Nearly 800 British forces left their base in southern Iraq on Wednesday, heading north toward Baghdad (search) to replace U.S. troops who are expected to take part in an offensive against insurgent strongholds.
The deployment came hours after Iraq's most feared militant group released a video threatening to behead a Japanese captive within 48 hours unless Japan withdraws its troops from Iraq. Japan's prime minister, a staunch U.S. ally in Iraq, took a tough stance and rejected any troop withdrawal.
Large flatbed trucks were seen carrying armored British vehicles up a road through Iraq's southern desert as the redeployment began for the nearly 800 Scottish soldiers of the First Battalion, Black Watch, headquartered in Basra.
"We can confirm that there is some movement," said British military spokesman Maj. Charlie Mayo. He gave no specifics on troop numbers, citing security concerns.

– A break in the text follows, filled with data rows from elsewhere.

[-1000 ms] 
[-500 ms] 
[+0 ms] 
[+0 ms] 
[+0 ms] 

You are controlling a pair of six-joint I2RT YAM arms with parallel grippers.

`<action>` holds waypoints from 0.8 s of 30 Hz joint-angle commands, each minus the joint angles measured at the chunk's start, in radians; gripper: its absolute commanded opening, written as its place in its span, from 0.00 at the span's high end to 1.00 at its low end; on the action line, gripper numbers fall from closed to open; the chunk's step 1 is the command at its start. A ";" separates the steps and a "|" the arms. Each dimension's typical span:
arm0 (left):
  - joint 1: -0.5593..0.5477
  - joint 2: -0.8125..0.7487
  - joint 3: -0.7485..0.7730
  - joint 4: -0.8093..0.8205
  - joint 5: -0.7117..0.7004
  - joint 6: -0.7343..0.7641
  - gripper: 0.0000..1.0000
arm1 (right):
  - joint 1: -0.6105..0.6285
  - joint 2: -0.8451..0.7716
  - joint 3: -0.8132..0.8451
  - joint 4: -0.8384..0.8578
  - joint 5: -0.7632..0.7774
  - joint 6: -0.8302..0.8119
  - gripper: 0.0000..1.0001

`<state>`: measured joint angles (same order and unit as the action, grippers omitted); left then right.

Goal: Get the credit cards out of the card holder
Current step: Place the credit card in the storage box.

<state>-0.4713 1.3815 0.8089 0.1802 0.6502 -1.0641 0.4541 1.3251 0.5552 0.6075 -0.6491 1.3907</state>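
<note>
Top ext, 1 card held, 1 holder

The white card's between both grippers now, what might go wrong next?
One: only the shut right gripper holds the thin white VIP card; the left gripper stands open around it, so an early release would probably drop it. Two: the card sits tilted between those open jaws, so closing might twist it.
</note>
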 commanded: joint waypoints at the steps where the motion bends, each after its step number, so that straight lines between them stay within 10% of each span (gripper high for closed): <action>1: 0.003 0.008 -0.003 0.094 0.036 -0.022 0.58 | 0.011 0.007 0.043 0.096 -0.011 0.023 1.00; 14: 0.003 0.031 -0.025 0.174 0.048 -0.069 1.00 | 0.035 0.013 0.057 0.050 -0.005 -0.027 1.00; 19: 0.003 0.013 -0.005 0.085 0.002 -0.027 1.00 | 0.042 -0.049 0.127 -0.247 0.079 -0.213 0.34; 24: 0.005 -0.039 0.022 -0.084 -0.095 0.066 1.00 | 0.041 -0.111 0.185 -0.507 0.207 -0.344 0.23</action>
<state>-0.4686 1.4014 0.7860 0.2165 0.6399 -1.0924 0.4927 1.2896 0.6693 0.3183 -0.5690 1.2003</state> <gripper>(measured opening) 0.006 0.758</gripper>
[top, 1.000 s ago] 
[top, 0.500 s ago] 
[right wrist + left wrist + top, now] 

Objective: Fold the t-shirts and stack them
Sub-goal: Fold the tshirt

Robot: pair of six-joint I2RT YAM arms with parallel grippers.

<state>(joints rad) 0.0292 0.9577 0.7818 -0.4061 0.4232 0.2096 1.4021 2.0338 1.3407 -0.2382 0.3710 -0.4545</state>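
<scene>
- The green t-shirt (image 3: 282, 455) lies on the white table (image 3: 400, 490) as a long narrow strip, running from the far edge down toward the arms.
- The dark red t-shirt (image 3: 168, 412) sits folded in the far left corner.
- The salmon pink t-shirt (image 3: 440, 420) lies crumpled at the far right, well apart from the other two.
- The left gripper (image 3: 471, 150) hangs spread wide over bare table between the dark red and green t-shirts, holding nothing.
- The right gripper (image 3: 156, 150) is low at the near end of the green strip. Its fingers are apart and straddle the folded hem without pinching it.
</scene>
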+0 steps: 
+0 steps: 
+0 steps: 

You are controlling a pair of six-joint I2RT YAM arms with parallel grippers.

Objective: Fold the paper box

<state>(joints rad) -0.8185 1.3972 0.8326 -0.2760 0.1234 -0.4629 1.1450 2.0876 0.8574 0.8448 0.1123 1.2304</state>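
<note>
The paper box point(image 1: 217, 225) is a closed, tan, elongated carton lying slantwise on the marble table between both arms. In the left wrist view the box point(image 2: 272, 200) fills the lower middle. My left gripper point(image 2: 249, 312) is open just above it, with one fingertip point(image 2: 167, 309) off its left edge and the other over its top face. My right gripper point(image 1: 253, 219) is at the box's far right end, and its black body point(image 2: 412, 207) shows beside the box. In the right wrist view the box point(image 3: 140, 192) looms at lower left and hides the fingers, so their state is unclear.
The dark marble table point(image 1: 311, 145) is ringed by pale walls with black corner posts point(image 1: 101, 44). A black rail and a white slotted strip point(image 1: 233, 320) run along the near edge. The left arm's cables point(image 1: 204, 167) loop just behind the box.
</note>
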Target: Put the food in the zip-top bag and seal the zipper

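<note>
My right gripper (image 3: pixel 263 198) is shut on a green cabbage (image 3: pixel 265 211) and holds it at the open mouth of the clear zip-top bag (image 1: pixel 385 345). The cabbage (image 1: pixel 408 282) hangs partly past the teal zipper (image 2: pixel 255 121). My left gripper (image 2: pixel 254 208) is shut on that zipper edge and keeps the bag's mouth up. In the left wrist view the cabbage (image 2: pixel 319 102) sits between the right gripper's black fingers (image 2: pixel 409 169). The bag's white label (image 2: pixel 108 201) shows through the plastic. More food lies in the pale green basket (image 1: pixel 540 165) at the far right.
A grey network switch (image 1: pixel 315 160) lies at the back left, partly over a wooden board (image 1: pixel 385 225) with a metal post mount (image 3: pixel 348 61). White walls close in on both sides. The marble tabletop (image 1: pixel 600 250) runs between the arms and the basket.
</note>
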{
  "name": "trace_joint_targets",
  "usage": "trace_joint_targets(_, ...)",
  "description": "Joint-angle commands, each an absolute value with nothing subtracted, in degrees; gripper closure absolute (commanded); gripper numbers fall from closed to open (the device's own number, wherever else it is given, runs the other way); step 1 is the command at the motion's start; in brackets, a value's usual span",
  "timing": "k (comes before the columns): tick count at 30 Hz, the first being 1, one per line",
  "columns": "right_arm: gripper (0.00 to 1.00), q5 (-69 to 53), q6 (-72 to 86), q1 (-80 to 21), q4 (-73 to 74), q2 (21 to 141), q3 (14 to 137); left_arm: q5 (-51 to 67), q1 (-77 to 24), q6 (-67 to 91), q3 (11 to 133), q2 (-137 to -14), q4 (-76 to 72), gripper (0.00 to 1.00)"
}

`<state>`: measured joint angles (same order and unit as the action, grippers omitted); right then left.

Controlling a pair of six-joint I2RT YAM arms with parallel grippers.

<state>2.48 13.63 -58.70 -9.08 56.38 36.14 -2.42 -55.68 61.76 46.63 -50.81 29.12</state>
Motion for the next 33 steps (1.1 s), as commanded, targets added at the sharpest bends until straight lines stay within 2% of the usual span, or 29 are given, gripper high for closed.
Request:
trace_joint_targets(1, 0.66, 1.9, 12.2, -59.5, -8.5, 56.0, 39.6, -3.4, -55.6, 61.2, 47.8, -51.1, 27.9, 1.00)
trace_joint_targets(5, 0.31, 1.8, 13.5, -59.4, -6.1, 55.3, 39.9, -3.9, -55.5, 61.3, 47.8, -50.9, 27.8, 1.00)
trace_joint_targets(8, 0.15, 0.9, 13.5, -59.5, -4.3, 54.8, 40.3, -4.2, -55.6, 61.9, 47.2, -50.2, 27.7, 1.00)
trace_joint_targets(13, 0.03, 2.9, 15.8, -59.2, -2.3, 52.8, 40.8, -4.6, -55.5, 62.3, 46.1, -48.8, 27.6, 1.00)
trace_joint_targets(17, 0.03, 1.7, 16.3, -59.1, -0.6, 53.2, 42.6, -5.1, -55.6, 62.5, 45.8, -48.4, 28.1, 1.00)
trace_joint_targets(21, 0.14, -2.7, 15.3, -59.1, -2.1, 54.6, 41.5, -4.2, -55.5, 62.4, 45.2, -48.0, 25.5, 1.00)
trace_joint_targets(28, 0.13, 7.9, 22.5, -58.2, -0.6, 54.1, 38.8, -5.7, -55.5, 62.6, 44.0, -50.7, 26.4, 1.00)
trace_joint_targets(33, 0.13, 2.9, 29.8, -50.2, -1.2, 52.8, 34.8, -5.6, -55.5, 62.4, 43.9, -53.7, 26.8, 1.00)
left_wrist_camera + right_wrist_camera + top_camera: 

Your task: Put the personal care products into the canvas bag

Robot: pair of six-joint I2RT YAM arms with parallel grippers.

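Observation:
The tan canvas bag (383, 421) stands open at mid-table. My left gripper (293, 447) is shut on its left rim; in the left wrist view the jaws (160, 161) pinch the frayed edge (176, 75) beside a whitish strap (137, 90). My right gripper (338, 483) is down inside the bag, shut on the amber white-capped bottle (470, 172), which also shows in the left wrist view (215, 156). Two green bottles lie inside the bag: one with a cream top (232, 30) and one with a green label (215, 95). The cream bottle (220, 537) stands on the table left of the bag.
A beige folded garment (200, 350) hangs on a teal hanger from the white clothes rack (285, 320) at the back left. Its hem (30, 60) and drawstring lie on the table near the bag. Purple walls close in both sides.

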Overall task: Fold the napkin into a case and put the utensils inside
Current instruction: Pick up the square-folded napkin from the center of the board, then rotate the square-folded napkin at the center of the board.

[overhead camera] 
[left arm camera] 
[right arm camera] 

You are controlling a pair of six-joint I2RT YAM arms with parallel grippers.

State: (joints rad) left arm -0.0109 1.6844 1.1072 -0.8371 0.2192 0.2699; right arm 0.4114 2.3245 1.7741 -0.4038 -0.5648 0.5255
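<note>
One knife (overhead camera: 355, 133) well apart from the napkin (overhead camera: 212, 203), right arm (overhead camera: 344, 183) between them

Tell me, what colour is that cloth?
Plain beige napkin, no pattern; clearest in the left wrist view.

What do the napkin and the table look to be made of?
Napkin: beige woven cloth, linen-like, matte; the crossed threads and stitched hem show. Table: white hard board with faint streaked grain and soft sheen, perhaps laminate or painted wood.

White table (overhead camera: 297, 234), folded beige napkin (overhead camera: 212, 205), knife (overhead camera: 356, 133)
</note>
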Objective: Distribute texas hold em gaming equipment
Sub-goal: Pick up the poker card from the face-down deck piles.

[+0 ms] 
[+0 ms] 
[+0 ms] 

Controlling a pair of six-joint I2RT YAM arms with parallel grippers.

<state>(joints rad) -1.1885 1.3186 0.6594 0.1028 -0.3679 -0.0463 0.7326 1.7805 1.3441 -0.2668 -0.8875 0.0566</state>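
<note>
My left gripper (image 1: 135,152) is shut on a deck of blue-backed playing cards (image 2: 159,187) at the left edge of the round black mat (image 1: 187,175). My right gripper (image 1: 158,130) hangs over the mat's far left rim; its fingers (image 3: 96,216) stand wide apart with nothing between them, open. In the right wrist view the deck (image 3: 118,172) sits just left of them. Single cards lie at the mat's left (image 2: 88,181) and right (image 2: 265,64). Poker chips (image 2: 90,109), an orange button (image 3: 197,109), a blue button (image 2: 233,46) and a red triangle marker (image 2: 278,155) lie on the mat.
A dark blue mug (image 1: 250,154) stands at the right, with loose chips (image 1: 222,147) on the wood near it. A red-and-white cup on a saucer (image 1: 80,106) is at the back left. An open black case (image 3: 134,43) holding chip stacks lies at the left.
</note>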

British officials have been vague on the precise destination, though the troops are expected to deploy in an area just south of Baghdad. Some media reports indicated the Black Watch would be sent to Iskandariyah, a town that sees frequent violence between the capital and the city of Hillah.
The soldiers' families expressed worries Wednesday that the redeployment puts the troops in greater danger.
"It wasn't a cake walk in Basra but it's going to be a lot, lot more dangerous up there," said James Buchanan, 56, from Arbroath in central Scotland, who has two sons with the regiment in Iraq. "They're going to get one hell of a kicking this time," he said.
The troops are to replace U.S. forces who are expected to take part in offensives against insurgent strongholds west and north of the capital in an attempt to bring order to Iraq before elections in January.
The American military wants the British to assume security responsibility in areas close to Baghdad, so U.S. Marines and soldiers can be shifted to insurgency strongholds west of the capital, including Fallujah.
Prime Minister Tony Blair's decision to agree to the U.S. request for redeployment is a politically sensitive one for the British leader, whose popularity has plummeted because of his support for the Iraq war.
Britain's 8,500 troops are based around the southern port city of Basra in a relatively peaceful area of Iraq. Sixty-eight British soldiers have been killed in Iraq, compared with more than 1,000 U.S. troops.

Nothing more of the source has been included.